42th Zone: 2017

ORA-00210 ORA-00202 - Missing controlfiles (and redologs)

November 8, 2017

Scenario: Database is shutdown in NOARCHIVELOG with no backups ever made and controlfiles are lost.

When starting the database the following message is shown:

ORA-00205: error in identifying control file, check alert log for more info

On alert log:

ALTER DATABASE   MOUNT

ORA-00210: cannot open the specified control file

ORA-00202: control file: '/oracle/fast_recovery_area/ORCL/control02.ctl'

ORA-27037: unable to obtain file status

Shutdown the database:

SQL> shutdown immediate;

The CONTROLFILE recreation script will need to be created manually, or based on a previous execution of:

SQL> alter database backup controlfile to trace;

Or browse the FS and locate all datafiles and redologs

Example of a CREATE CONTROLFILE script:

I'll use this as create_control.sql below

CREATE CONTROLFILE REUSE DATABASE "ORCL" NORESETLOGS  NOARCHIVELOG

    MAXLOGFILES 16

    MAXLOGMEMBERS 3

    MAXDATAFILES 100

    MAXINSTANCES 8

    MAXLOGHISTORY 4672

LOGFILE

  GROUP 1 '/oracle/oradata/ORCL/redo01.log'  SIZE 50M BLOCKSIZE 512,

  GROUP 2 '/oracle/oradata/ORCL/redo02.log'  SIZE 50M BLOCKSIZE 512,

  GROUP 3 '/oracle/oradata/ORCL/redo03.log'  SIZE 50M BLOCKSIZE 512

-- STANDBY LOGFILE

DATAFILE

  '/oracle/oradata/ORCL/system01.dbf',

  '/oracle/oradata/ORCL/sysaux01.dbf',

  '/oracle/oradata/ORCL/undotbs01.dbf',

  '/oracle/oradata/ORCL/users01.dbf',

  '/oracle/oradata/ORCL/test01.dbf'

CHARACTER SET AL32UTF8

;

Start the database in NOMOUNT a execute the script:

SQL> startup nomount;

SQL> @create_control.sql

Control file created.

Database is left in mount mode and can now be opened:

SQL> alter database open;

alter database open

*

ERROR at line 1:

ORA-01113: file 1 needs media recovery

ORA-01110: data file 1: '/oracle/oradata/ORCL/system01.dbf'

SQL> recover database;

Media recovery complete.

SQL> alter database open;

Database altered.

Information will probably be shown that some file need recover, and RECOVER DATABASE command should help fixing the issue.

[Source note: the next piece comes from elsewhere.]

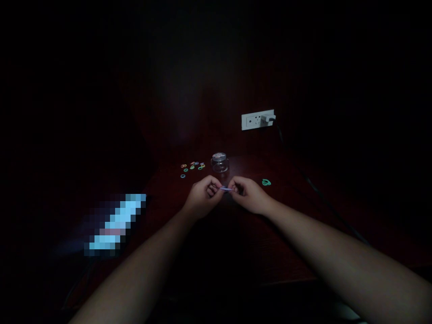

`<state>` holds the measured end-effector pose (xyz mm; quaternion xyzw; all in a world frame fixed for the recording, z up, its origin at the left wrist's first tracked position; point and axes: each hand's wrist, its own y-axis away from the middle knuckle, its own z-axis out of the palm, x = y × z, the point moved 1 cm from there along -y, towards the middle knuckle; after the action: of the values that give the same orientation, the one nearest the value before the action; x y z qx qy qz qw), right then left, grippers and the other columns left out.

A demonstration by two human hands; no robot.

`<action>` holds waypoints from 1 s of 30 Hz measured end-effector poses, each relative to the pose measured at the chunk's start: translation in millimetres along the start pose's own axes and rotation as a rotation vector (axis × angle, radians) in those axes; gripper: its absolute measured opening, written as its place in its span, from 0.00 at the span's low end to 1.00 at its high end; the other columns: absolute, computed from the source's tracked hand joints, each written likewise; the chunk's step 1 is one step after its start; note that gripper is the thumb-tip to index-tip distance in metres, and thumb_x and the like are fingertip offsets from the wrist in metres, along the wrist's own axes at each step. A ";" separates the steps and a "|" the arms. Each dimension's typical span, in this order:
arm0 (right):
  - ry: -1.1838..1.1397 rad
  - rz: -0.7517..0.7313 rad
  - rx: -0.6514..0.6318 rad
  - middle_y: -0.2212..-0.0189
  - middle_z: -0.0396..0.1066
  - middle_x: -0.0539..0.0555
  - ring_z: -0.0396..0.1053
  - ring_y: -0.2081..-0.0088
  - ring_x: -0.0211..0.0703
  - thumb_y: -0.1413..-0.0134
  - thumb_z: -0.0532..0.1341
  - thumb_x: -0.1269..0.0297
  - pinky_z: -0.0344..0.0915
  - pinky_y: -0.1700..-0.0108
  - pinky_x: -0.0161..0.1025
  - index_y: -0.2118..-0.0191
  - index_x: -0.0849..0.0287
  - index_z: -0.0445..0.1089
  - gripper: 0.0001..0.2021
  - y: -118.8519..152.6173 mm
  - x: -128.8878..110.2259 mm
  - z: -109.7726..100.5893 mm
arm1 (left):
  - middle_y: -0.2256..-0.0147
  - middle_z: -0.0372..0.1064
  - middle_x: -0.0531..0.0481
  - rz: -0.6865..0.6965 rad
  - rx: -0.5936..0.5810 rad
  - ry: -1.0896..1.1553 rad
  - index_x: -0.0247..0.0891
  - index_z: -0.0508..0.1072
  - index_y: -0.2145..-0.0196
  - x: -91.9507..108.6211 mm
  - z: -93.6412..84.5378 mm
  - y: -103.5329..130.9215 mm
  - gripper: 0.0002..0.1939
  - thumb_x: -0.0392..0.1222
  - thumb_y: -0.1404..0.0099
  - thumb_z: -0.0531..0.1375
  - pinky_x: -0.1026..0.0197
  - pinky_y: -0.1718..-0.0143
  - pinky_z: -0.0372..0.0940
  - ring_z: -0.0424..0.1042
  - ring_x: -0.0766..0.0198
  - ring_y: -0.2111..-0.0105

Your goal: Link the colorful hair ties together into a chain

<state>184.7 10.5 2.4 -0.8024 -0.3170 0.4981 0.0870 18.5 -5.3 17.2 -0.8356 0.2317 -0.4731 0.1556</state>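
Observation:
My left hand (206,193) and my right hand (247,192) meet above the dark red table. Each pinches one end of a thin, small purple loop (226,189), whose exact kind is too small to make out. Just beyond my hands stands a clear jar (220,165) with its lid on. Several small coloured loops (192,167), in orange, yellow, green and blue, lie scattered left of the jar. To the right of my right hand rest green loops (266,182), close together.
A white wall socket (258,119) holds a plug, and its dark cable (313,188) runs down along the right side. At the left lies a lit, pixelated screen (116,225). The surroundings are very dark.

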 end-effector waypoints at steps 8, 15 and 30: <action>-0.006 -0.004 0.007 0.79 0.60 0.47 0.57 0.76 0.33 0.56 0.55 0.73 0.54 0.74 0.31 0.73 0.61 0.62 0.02 0.1 -3.1 -0.6 | 0.78 0.60 0.55 -0.019 -0.032 0.025 0.34 0.66 0.71 -2.6 0.2 0.1 0.06 0.39 0.44 0.58 0.71 0.79 0.55 0.57 0.74 0.79; -0.014 -0.002 0.019 0.80 0.59 0.47 0.56 0.76 0.32 0.56 0.55 0.73 0.54 0.74 0.30 0.74 0.61 0.61 0.01 0.4 -6.4 -0.8 | 0.77 0.62 0.54 -0.007 -0.041 0.043 0.34 0.67 0.71 -3.2 1.4 0.4 0.05 0.38 0.45 0.59 0.71 0.78 0.56 0.59 0.73 0.78; -0.012 0.003 0.025 0.81 0.58 0.46 0.55 0.77 0.32 0.59 0.55 0.75 0.52 0.74 0.30 0.75 0.59 0.57 0.05 1.0 -6.5 -1.4 | 0.75 0.63 0.53 -0.010 -0.111 0.030 0.34 0.67 0.70 -5.0 3.2 0.9 0.05 0.37 0.45 0.58 0.70 0.76 0.58 0.60 0.73 0.77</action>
<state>184.3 6.0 7.4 -0.7987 -0.3102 0.5069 0.0943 18.9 -3.2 11.5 -0.8370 0.2558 -0.4725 0.1032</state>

After this steps database is OPENED and everything should be OK!

BUT what if REDOLOGS were also lost (alas most times they are on the same mount points of CONTROLFILES) or someone tried to open with resetlogs!?

Changed first line of create_control.sql to:

CREATE CONTROLFILE REUSE SET DATABASE "ORCL" RESETLOGS  NOARCHIVELOG

In this scenario, you probably won't be able to complete media recovered due to missing redologs and inexistent archives:

SQL> startup

ORA-00205: error in identifying control file, check alert log for more info

SQL> shutdown immediate;

ORA-01507: database not mounted

ORACLE instance shut down.

SQL> startup nomount;

SQL> @create_control.sql

Control file created.

SQL> alter database open resetlogs;

alter database open resetlogs

*

ERROR at line 1:

ORA-01194: file 1 needs more recovery to be consistent

ORA-01110: data file 1: '/oracle/oradata/ORCL/system01.dbf'

SQL> recover database;

ORA-00283: recovery session canceled due to errors

ORA-01610: recovery using the BACKUP CONTROLFILE option must be done

SQL> recover database using backup controlfile; -- noarchivelog database no luck

ORA-00279: change 76885912 generated at 11/08/2017 12:50:24 needed for thread 1

ORA-00289: suggestion : /oracle/oradata/arch1/1_1034_950889305.dbf

ORA-00280: change 76885912 for thread 1 is in sequence #1034

Specify log: {=suggested | filename | AUTO | CANCEL}

ORA-00308: cannot open archived log

'/oracle/oradata/arch1/1_1034_950889305.dbf'

ORA-27037: unable to obtain file status

Linux-x86_64 Error: 2: No such file or directory

Additional information: 3

There is a step that can be taken as a last resort.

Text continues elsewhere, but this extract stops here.